When I pondered this a few weeks ago, I had a realization of my own—that when I’m seeking to feel close to God, to get answers, I expect it in the form of language—in subtle ideas in my mind—but usually in language. What if that expectation is limiting me? Isn’t God also in the silences? Coming from a faith tradition that embraces revelation as a gift available to any sincere seeker, and that espouses unique tenets that give me peace and answers—I also recognize that we tend to expect to have ready answers for so many things. But the ability to cultivate a relationship with God through silence, through just being in the stillness, oriented, grateful—this is no less of a worthy pursuit.
This is why I love Manning’s rhetorical orientation in these poems so much. Being open to what’s around us all day long, and seeking—this is what I think it means to continually have a prayer in one’s heart. When I go on a morning walk, and listen to the birds—as cliche as it sounds, it opens me to the moment, to the presence of feeling the divine in everything.
The poems do shift their purposes though, indicating the speaker’s deep desires to understand, the frustration at not always knowing his position before God.

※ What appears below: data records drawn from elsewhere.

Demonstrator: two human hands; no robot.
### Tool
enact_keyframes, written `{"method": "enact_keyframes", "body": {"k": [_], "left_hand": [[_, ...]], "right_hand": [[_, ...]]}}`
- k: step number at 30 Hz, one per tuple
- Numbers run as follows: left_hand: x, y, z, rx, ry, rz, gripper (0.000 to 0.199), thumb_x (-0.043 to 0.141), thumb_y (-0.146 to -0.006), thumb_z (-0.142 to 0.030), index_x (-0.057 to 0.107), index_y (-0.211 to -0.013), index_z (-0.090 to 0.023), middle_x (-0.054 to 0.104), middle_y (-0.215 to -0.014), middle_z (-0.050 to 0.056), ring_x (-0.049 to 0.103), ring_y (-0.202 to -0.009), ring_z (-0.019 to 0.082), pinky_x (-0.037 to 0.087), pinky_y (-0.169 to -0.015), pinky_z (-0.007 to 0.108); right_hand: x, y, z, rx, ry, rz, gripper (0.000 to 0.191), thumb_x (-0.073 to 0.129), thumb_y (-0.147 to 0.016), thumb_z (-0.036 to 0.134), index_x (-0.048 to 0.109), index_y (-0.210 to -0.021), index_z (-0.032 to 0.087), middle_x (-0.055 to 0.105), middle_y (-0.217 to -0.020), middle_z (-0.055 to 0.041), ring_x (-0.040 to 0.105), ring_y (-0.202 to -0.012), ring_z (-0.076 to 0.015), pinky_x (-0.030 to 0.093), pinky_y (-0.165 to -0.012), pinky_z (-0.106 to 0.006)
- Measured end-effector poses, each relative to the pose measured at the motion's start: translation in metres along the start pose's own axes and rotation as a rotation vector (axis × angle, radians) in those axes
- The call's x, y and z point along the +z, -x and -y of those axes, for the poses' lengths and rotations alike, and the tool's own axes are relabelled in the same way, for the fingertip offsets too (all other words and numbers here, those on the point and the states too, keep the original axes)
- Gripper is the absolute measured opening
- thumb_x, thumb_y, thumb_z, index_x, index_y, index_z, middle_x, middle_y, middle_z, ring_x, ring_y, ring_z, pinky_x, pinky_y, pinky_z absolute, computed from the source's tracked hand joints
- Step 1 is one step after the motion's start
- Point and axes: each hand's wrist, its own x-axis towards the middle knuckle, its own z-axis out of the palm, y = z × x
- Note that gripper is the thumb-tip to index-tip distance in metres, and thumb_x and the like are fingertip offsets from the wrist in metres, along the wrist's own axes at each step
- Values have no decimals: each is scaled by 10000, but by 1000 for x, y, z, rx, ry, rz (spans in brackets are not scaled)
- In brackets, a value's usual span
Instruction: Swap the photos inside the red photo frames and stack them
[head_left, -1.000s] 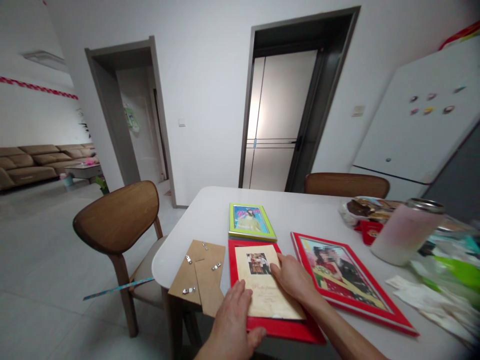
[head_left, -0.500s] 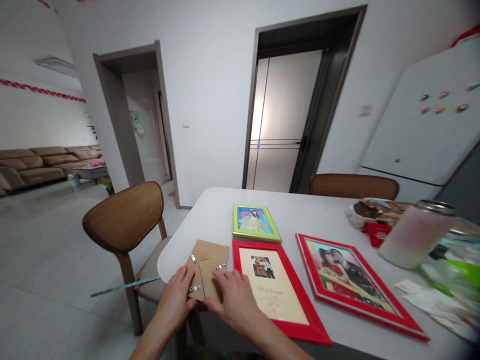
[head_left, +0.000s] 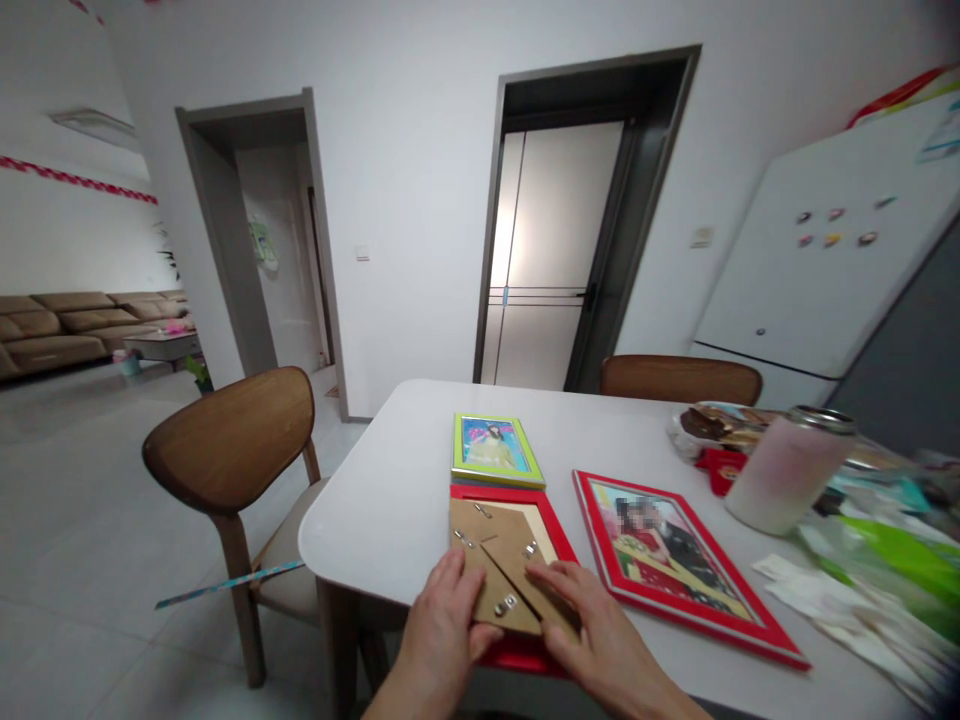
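A brown backing board (head_left: 478, 530) with several metal clips and a diagonal slot is held between my two hands. My left hand (head_left: 442, 625) grips its left lower edge, thumb along the near side. On the right edge my right hand (head_left: 589, 630) has its fingers over the top and its thumb at the near corner. Under the board, a red picture frame (head_left: 553, 522) with a cream print is mostly covered; I cannot tell if the two touch. Behind it lies a yellow-green frame (head_left: 455, 455) with a photo. Another red frame (head_left: 757, 632) lies to the right, photo side up.
A pink-and-white tumbler (head_left: 791, 470), crumpled tissues (head_left: 817, 600) and plastic bags (head_left: 900, 555) crowd the table's right side. One wooden chair (head_left: 232, 435) stands at the left with a patterned strip (head_left: 225, 585) by its seat; another chair (head_left: 682, 378) is across the table.
Both hands have carried the backing board rightward from the table's left edge to over the red frame, turning it slightly. The camera view has shifted a little to the right.
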Motion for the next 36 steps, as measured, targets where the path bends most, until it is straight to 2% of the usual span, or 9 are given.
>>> {"method": "enact_keyframes", "body": {"k": [6, 12, 15, 18, 20, 23, 26, 29, 36], "left_hand": [[20, -15, -8, 6, 28, 91, 374, 649, -625, -233, 553, -983, -175, 476, -1185, 104, 417, -1105, 254, 310, -947, 411], [13, -13, -8, -26, -9, 192, 234, 529, -727, -284, 556, -948, -211, 467, -1209, 61, 351, -1164, 222, 186, -982, 453], [11, -9, -9, -13, 15, 194, 321, 558, -704, -348, 534, -986, -196, 425, -1248, 86, 314, -1189, 223, 155, -996, 446], [13, -5, -7, 15, 48, 203, 492, 663, -582, -429, 522, -985, -183, 388, -1274, 109, 299, -1197, 236, 142, -1004, 441], [14, -4, -4, 15, 43, 225, 482, 688, -550, -423, 536, -938, -181, 377, -1283, 109, 300, -1196, 240, 150, -1002, 441], [14, -4, -1, 20, 24, 251, 420, 685, -557, -417, 552, -876, -179, 363, -1294, 102, 295, -1200, 242, 160, -997, 440], [12, -6, -1, 20, 26, 244, 420, 680, -559, -427, 559, -870, -174, 367, -1291, 104, 298, -1198, 243, 150, -1000, 438], [9, -7, -4, 15, 41, 245, 443, 673, -570, -424, 557, -913, -168, 373, -1287, 106, 308, -1193, 242, 158, -1003, 432], [7, -9, -1, 2, 66, 255, 557, 682, -579, -374, 503, -1052, -143, 372, -1285, 118, 313, -1188, 246, 198, -1003, 414]], "right_hand": [[-2, 2, -28, 8, 151, -30, 470, 462, -606, 255, 562, -1056, 162, 494, -1114, -99, 428, -1046, -217, 294, -926, -350], [7, 1, -30, -45, 320, -66, 439, 477, -621, 253, 572, -1043, 181, 518, -1089, -100, 443, -1003, -234, 314, -878, -386], [8, 1, -27, -57, 351, -69, 411, 490, -643, 276, 576, -1037, 198, 535, -1059, -94, 450, -975, -236, 324, -849, -388], [6, -6, -25, -84, 346, -68, 331, 449, -710, 308, 596, -989, 207, 544, -1022, -83, 461, -937, -214, 339, -820, -355], [3, -16, -24, -109, 354, -58, 308, 387, -763, 301, 600, -966, 212, 541, -1002, -77, 466, -904, -195, 347, -793, -329], [-1, -33, -23, -102, 432, -65, 313, 357, -786, 277, 582, -996, 219, 526, -981, -84, 455, -879, -197, 342, -772, -328], [-1, -43, -24, -79, 494, -61, 292, 355, -790, 270, 608, -918, 199, 526, -923, -92, 442, -856, -207, 334, -772, -338], [-1, -43, -28, -95, 461, -46, 300, 339, -798, 257, 623, -835, 169, 521, -902, -97, 436, -855, -202, 338, -775, -322], [-3, -33, -32, -104, 414, -74, 304, 345, -785, 238, 616, -904, 166, 522, -994, -107, 445, -912, -207, 344, -804, -337]]}}
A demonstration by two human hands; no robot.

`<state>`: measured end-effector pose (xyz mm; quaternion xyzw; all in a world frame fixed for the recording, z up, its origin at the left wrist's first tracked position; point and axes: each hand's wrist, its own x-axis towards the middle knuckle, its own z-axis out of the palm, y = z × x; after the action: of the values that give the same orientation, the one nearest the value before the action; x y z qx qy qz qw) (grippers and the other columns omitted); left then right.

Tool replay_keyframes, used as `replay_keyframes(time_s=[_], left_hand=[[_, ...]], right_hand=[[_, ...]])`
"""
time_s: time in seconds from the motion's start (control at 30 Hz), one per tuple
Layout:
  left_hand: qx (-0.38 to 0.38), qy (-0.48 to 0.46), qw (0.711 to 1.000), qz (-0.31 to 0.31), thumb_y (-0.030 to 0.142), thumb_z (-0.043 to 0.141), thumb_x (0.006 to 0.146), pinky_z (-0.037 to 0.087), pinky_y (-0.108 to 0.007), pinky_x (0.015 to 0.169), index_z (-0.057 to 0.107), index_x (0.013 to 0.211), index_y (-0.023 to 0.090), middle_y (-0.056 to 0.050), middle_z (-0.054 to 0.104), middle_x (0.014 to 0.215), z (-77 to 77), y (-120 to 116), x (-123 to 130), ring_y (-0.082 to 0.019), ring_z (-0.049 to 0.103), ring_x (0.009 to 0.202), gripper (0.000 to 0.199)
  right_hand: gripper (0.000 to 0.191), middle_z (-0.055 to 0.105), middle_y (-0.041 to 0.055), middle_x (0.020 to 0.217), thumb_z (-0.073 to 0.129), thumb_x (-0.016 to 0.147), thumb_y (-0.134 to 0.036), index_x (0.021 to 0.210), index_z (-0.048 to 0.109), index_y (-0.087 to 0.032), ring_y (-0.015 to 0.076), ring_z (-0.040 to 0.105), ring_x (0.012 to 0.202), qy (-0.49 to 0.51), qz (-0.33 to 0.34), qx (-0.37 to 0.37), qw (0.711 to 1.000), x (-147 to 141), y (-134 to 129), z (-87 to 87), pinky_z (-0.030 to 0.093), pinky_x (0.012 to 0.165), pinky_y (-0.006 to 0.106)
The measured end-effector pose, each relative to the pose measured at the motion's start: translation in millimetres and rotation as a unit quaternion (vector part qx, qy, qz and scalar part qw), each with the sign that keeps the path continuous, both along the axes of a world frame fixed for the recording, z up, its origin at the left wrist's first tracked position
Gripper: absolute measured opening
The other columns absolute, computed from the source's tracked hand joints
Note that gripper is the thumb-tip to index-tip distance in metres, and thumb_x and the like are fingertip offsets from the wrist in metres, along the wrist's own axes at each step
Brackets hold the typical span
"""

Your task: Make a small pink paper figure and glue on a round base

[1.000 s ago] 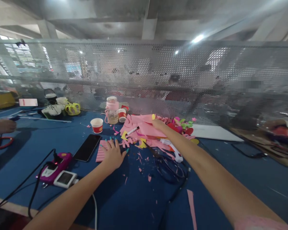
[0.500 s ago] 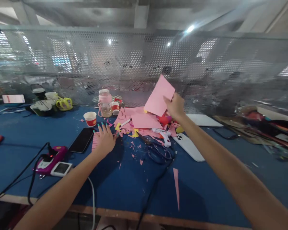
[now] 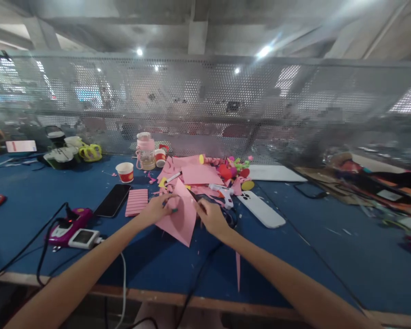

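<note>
A sheet of pink paper [image 3: 184,221] is held tilted above the front of the table. My left hand [image 3: 160,206] grips its left side with fingers curled, the fingertips partly hidden. At the sheet's right edge, my right hand [image 3: 211,217] pinches the paper between thumb and fingers. Flat on the table, left of my left hand, is a pink piece with dark stripes [image 3: 137,202]. Behind the sheet lies a heap of pink paper [image 3: 200,174] with scraps and a white marker [image 3: 173,177]. A white glue gun [image 3: 227,196] rests at the heap's right side.
A black phone [image 3: 113,201], a paper cup [image 3: 125,172] and a pink-lidged bottle [image 3: 145,153] stand or lie left. A purple power strip [image 3: 70,226] with cables sits front left. Right are a white phone [image 3: 262,209] and cardboard [image 3: 315,178]. A perforated metal screen [image 3: 198,100] closes the back.
My right hand has brought the pink sheet down and toward me from above the heap. My left hand has left the striped piece and taken hold of the sheet.
</note>
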<state>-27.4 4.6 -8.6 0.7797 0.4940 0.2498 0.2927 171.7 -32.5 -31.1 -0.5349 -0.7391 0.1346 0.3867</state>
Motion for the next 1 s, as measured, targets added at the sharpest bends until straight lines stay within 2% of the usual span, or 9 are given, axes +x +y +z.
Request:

am I your helper Boss or am
I not do I bring in the hay
for me or you or only for
the horse I help the horse he helps
me too why sometimes Boss he hooks
his head across my shoulder just
to rest it there [. . .] (LXXVII)
I don’t like that that moment when
you turn me out alone to graze
to grae is such a hot-faced slight
as close as breath but never close
enough to know if I was hitched
for real or if the hitching Boss
I felt was just a feeling sweet
but not the honeypot itself
which swings the gate right back to you
O tell me why I can’t hold back
this bitter thought are you the bee
or just a stinging story Boss
This last poem (LXXVIII) ends the collection, leaving the yearning unanswered. But the consistent desires throughout the poem implies that this speaker can’t help but continually turn to that relationship, even without expecting answers. And in the meantime, be fed by the delights of his insights of the beauty of the world he’s given.